COURTESY OF THE UNIVERSITY ARCHIVES — SHERIDAN LIBRARIES
Students discuss among themselves in AMR I circa the 1950s, around the time Baensch wrote for The News-Letter.
The News-Letter had a very different and more important role during my years, 1953 to 1957, on the Homewood Campus.
There were no iPhones to provide immediate communication anytime and anywhere. There was only the black payphone hanging on the wall at the end of the hall in the dormitory.
There were no laptop computers to link into the immediate network of communications and wide range of information. There were only typewriters clacking away into the night. There was a midnight curfew on the use of typewriters in the dormitory.
The News-Letter provided the Homewood student with news, information and a form of community membership. Few of us read the Baltimore Sun. The News-Letter served as a cross-cultural bridge for the two major worlds of the liberal arts students and the pre-med intense science students. There were articles about the key faculty achievements, such as George Boas in philosophy, or Hiram Bentley Glass in the biological sciences or William H. McClain in German literature. These articles provided an understanding of the role of the faculty and the University beyond lecture halls, classes and laboratories. There was coverage for the pipe-smoking contest — and who today still smokes a pipe?

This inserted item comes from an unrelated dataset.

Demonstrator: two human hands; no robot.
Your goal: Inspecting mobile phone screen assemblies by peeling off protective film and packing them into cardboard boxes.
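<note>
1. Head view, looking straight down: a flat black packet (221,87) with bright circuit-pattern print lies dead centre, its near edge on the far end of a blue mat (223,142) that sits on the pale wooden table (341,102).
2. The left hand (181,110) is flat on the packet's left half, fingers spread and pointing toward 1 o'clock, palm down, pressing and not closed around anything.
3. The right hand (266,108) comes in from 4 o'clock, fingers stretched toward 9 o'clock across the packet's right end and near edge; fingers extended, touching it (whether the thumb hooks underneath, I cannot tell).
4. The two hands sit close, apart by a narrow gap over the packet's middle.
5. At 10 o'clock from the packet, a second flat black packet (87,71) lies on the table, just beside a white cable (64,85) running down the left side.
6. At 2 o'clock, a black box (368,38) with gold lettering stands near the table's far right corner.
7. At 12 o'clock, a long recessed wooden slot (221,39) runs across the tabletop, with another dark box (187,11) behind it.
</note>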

The News-Letter introduced the new and fast sport of lacrosse to those of us who knew only the traditional sports of football and basketball. University sports were not widely broadcast in those early days of TV. The Baltimore Sun only reported on the final champion games — so the photos and stories in The News-Letter provided tangible evidence of the champion Hopkins lacrosse teams and individual student players.
There were articles about venturing downtown to the Inner Harbor’s waterfront nightlife jazz bars (not the safe area it is now), about the cultural values of the Baltimore Museum of Art and the Walters Art Museum and the George Peabody Library. The academic programs of Hopkins were so intense and demanding that The News-Letter staff made many efforts to introduce students to life beyond the Homewood Campus.
Especially the freshman-year students would recognize The News-Letter as providing tangible reporting about their new university community. Here was timely information about what was happening, what was directly relevant to each in their new and challenging environment. There was no internet, no iPhone to communicate or connect with. The News-Letter was created by students and for students at a time when there were no other meaningful or relevant sources.